Meetings in person are still regarded as the most valuable form of engagement in the design and construction industry. We constantly have new and existing clients visiting our office. They are checking out some of the latest applications in workspace design, attending workshops with our design team, or choosing materials and finishes.
Is the quality of the coffee cup important to meeting a success? According to us, yes.
People expect good coffee today, and there are many office coffee machines available, so there’s no reason to serve something that doesn’t meet their standards.
Making your visitors feel welcome begins with offering freshly ground coffee and tea. Additionally, small talk is a very important part of the overall client experience so stopping by the cafeteria before entering a meeting room is one of the best “ice breakers”.
Also, we’re now serving the coffee in Motif’s branded to-go cups or mugs, which has made a big difference with our team and especially with new clients. As a step further, we also included branded Belgian chocolates, thus enhancing the perception of our brand.
4. The bigger picture: Flat white economy and the rise of digital and creative businesses
It’s no coincidence that #workfromstarbucks and #workfromanywhere are trending. These spaces are incredibly popular – for the buzz, the relaxed atmosphere for meetings, and, perhaps most importantly, for the coffee!
As per the Leesman Index, 82% of respondents consider tea, coffee and refreshment facilities to be important elements of their physical environment.
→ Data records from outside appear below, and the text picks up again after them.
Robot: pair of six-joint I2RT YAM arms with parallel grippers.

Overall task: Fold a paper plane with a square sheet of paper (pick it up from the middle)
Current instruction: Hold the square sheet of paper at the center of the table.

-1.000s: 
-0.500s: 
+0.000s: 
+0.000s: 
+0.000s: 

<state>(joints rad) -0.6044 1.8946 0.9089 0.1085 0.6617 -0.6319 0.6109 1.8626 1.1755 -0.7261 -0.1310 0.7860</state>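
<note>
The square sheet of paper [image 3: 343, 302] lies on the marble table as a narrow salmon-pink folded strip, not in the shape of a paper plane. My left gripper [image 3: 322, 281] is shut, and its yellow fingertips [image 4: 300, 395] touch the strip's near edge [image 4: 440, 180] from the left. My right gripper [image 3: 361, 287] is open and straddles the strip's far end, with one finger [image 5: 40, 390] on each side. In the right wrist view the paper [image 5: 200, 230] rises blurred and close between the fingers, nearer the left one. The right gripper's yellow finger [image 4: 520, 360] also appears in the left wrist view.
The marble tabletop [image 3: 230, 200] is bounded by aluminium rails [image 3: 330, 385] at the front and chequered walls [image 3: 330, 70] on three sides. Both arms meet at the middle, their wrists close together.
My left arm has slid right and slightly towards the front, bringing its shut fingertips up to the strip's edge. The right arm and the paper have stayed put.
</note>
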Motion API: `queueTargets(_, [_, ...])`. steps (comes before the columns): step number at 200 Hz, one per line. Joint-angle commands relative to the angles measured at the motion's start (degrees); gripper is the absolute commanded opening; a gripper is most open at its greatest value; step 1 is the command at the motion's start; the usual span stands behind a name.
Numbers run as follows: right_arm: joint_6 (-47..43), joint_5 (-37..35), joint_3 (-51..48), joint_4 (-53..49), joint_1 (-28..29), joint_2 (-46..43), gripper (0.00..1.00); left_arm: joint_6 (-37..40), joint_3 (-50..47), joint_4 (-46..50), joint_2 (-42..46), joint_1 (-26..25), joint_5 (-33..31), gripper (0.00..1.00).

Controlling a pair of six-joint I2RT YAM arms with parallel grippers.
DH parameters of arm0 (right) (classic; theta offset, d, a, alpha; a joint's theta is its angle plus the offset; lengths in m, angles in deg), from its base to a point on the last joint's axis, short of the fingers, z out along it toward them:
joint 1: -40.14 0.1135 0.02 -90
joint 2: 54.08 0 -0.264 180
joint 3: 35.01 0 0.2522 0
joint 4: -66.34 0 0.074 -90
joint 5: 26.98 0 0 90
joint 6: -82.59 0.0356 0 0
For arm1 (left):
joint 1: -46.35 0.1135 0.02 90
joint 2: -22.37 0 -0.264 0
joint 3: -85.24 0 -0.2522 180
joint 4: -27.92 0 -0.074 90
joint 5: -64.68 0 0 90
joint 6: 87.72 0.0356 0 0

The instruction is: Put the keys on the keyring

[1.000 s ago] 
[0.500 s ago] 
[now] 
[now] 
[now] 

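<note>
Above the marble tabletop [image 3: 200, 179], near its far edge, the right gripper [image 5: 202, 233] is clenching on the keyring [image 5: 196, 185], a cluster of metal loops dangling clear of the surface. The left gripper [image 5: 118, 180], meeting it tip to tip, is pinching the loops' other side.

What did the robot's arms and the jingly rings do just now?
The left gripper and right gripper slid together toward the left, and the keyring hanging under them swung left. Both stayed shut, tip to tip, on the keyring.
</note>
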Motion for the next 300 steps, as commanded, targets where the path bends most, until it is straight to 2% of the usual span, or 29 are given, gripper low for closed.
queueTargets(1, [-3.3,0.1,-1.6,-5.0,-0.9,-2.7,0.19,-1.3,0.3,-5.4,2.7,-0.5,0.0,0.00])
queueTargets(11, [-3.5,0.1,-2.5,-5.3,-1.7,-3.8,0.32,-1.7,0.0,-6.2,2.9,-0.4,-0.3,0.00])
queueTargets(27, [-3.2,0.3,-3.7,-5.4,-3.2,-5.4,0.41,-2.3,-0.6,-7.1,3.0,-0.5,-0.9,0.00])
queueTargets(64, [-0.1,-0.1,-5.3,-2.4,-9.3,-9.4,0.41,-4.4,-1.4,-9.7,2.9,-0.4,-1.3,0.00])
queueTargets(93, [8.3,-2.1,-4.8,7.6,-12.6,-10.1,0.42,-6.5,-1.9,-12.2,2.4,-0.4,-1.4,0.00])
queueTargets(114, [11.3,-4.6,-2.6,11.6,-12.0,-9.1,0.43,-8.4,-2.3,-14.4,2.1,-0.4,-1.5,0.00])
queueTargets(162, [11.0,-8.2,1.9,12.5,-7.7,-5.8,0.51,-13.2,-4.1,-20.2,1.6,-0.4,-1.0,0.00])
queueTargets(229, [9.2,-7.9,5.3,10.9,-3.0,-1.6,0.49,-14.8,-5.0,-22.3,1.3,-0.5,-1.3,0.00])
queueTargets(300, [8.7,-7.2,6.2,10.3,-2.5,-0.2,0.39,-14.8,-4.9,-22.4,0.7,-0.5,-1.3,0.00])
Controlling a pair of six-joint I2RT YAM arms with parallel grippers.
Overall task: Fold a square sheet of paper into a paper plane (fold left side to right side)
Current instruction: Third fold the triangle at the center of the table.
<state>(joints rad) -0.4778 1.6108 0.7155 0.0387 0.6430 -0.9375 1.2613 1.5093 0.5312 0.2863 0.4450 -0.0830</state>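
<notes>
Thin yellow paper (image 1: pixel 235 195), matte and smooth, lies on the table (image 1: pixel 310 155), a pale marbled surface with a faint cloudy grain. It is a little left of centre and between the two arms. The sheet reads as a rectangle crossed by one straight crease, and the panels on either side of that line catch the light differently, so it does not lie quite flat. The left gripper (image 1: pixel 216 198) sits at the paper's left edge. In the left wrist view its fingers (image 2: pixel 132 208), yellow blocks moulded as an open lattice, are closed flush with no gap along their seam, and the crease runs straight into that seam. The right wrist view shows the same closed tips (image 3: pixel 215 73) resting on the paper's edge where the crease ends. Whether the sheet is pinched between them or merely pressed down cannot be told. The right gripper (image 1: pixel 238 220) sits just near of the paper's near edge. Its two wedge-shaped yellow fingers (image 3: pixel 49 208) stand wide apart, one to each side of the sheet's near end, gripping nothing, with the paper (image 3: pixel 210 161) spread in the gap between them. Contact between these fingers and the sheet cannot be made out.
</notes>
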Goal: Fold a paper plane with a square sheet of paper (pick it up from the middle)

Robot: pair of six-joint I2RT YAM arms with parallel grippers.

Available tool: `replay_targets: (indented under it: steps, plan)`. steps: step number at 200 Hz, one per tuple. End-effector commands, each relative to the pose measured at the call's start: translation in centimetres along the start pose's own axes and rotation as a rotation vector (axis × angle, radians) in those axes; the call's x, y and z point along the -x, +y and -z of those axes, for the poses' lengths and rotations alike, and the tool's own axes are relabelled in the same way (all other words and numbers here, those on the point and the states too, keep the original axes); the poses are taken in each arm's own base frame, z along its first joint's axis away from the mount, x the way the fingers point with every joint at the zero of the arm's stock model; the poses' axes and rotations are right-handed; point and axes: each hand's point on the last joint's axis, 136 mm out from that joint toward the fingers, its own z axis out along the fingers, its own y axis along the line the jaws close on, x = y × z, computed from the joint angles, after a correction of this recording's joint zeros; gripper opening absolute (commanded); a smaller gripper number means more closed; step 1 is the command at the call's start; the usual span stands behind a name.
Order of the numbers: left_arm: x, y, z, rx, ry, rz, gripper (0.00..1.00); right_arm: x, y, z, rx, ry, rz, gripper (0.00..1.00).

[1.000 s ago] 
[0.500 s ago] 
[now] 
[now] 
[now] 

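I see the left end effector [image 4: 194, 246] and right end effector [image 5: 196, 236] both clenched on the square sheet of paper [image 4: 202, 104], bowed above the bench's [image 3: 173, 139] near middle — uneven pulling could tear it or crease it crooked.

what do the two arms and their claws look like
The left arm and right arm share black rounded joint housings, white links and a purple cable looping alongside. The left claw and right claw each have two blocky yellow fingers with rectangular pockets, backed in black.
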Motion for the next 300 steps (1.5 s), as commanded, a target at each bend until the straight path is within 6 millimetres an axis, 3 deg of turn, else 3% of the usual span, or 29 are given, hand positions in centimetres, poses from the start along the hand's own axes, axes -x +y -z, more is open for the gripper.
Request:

In the case of digital and creative businesses, the percentage is even higher. The “flat white” sector, which refers to start-ups working from coffee shops to save on property costs, is so significant that it could now account for the major share of the country’s gross domestic product.
Currently, the UK’s “flat white economy” is 28 percent larger than the manufacturing sector, according to the Centre for Economics and Business Research.
Additionally, when working remotely in cafes, employees report that they are more focused and productive. This effect is known as the “coffee shop effect”. Quiet surroundings and minimal interruptions from colleagues encourage individuals to stay focused, even in busy and “buzzy” coffee shops.
The changing work styles and priorities of employees demand more flexible layouts, which office cafeterias can easily accommodate. Besides fostering productivity and collaboration, such spaces are becoming increasingly important when it comes to attracting and retaining talent.